-- Opening Marker --

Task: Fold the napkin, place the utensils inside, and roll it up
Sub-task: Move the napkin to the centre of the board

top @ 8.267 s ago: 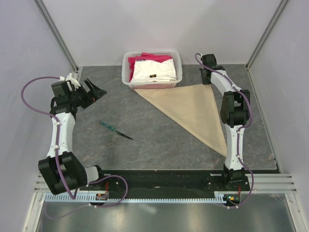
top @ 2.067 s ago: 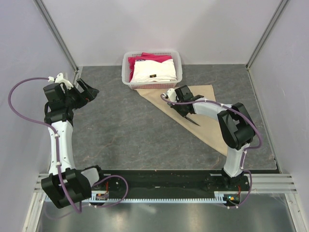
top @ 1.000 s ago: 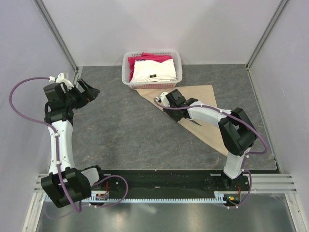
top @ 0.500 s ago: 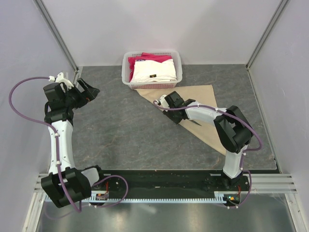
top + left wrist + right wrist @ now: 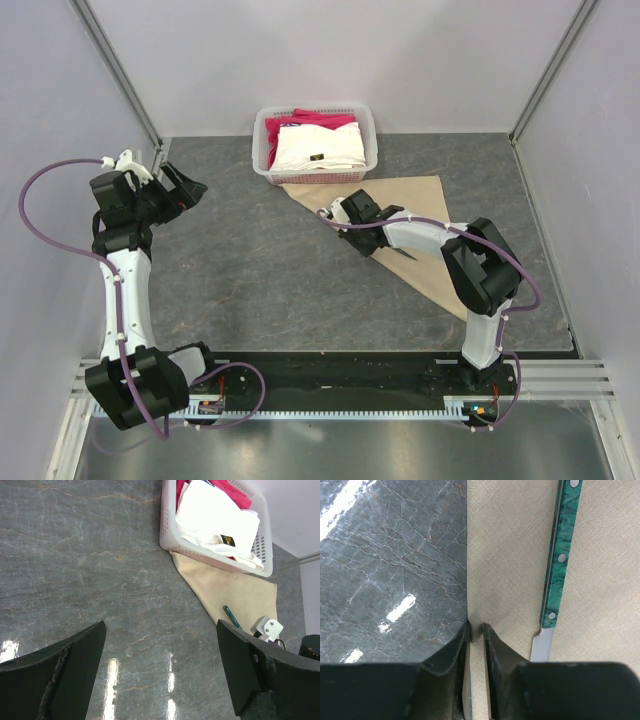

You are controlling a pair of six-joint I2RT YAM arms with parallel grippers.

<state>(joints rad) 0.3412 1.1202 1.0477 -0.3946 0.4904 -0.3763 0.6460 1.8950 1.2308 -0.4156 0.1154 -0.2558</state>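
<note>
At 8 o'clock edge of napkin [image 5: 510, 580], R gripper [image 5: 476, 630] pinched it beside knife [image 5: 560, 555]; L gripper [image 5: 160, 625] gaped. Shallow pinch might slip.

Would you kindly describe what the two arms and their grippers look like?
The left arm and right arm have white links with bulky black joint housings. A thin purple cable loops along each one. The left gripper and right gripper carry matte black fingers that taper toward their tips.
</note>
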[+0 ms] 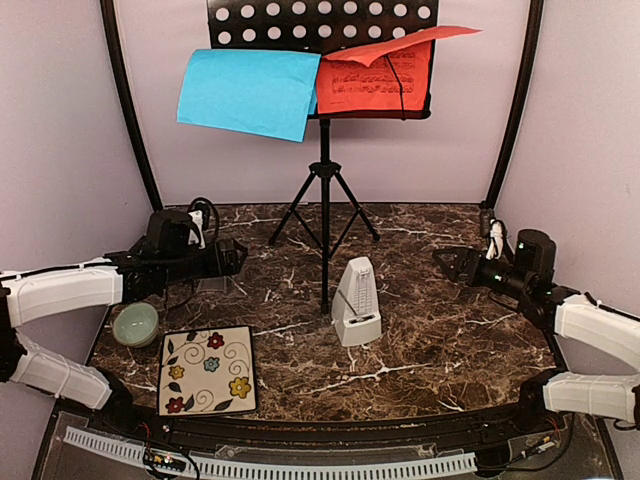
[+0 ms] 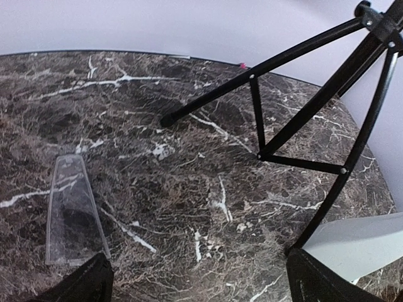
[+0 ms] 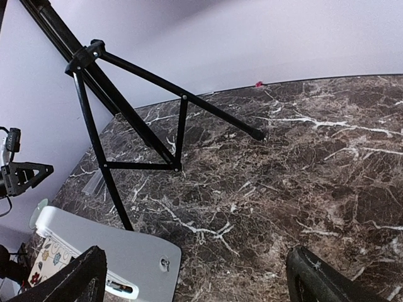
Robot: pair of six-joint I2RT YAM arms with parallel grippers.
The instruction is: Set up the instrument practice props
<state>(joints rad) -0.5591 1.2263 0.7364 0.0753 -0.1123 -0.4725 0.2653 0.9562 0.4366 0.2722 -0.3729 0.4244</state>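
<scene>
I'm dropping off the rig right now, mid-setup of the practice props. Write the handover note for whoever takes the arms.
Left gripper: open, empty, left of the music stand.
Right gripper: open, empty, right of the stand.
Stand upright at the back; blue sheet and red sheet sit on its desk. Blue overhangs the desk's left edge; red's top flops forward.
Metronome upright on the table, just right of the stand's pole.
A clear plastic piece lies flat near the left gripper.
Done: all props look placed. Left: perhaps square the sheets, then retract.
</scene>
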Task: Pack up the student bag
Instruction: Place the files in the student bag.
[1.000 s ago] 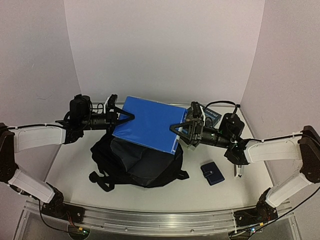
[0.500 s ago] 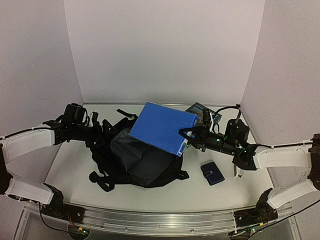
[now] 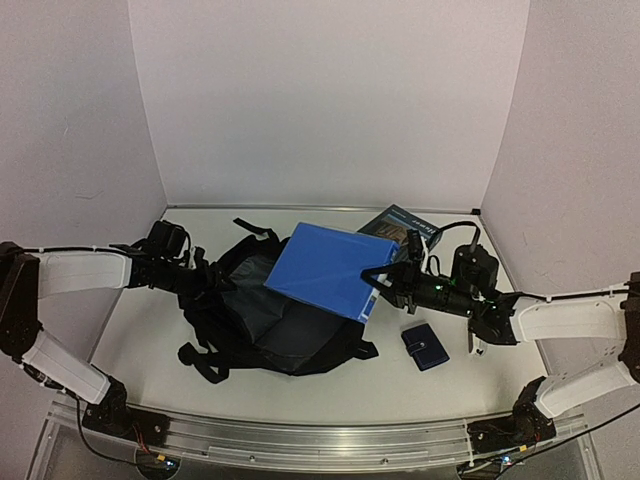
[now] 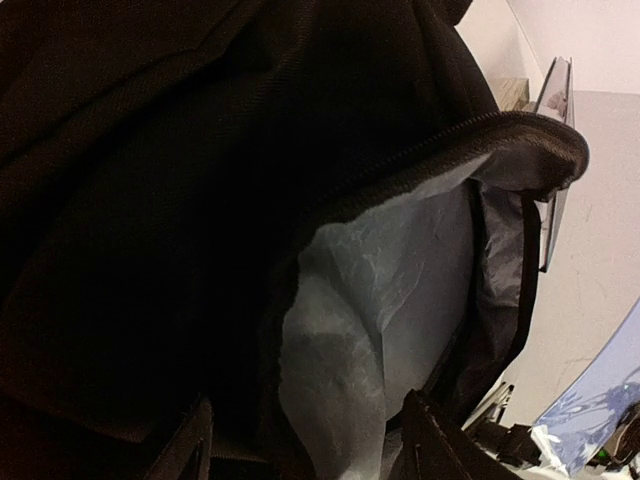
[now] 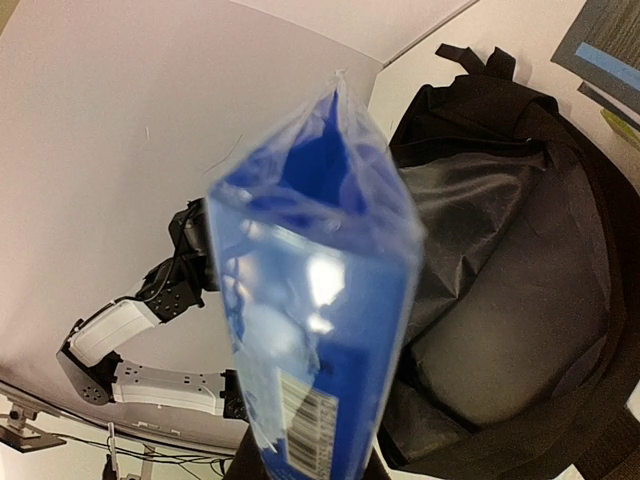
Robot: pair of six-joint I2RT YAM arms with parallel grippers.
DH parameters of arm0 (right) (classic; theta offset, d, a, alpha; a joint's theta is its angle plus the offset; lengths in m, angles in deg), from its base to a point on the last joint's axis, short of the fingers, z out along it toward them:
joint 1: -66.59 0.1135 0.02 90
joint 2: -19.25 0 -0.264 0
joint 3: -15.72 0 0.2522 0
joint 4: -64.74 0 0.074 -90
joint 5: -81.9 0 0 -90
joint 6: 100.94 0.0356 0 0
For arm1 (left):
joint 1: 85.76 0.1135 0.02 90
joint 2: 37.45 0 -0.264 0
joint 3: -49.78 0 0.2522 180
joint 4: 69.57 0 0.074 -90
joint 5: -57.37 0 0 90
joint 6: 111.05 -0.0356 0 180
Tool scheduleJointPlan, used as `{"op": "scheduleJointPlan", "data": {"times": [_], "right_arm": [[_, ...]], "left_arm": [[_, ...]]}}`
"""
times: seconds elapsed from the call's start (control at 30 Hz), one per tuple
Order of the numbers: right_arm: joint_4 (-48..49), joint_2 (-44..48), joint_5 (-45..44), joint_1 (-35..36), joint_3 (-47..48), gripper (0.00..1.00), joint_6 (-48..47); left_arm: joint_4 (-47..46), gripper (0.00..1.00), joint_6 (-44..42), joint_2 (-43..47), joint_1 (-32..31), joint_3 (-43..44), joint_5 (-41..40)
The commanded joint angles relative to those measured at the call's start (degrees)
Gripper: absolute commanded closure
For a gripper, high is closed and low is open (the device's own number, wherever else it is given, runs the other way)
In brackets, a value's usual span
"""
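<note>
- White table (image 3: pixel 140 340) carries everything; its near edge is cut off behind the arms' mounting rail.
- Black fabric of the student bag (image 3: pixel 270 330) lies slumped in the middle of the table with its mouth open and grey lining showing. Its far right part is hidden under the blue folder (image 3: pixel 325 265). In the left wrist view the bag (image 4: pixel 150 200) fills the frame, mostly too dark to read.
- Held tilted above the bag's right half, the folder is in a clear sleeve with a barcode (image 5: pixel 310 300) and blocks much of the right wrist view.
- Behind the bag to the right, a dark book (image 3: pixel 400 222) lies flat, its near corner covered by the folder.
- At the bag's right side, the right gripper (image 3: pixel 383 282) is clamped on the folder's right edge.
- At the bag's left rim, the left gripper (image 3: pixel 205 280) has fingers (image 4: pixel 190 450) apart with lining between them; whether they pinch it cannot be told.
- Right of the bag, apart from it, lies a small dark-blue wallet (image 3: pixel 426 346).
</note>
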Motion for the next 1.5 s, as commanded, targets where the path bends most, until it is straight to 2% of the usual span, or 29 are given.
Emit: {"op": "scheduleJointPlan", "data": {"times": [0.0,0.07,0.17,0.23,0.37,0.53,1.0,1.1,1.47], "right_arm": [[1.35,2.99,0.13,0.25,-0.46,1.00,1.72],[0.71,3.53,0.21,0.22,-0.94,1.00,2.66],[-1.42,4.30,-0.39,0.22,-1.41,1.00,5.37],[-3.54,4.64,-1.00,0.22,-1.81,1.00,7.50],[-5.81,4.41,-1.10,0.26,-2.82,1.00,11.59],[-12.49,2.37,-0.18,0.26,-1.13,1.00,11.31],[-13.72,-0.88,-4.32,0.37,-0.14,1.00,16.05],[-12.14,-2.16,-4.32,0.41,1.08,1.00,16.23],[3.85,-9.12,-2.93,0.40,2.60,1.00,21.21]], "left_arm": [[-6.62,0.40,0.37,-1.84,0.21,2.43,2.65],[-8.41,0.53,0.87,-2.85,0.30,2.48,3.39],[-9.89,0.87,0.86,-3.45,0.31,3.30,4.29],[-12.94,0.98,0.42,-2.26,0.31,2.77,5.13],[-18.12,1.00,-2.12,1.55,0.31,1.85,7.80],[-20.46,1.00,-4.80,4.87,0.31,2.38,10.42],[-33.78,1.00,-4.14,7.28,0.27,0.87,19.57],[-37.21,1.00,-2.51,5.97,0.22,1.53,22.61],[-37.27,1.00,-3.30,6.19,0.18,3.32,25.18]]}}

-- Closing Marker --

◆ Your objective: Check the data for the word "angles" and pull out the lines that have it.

◆ Written response:
DH parameters of arm0 (right) (classic; theta offset, d, a, alpha; a joint's theta is its angle plus the offset; lengths in m, angles in deg), from its base to a point on the last joint's axis, short of the fingers, z out along it toward them:
The commanded joint angles relative to those measured at the call's start (degrees)

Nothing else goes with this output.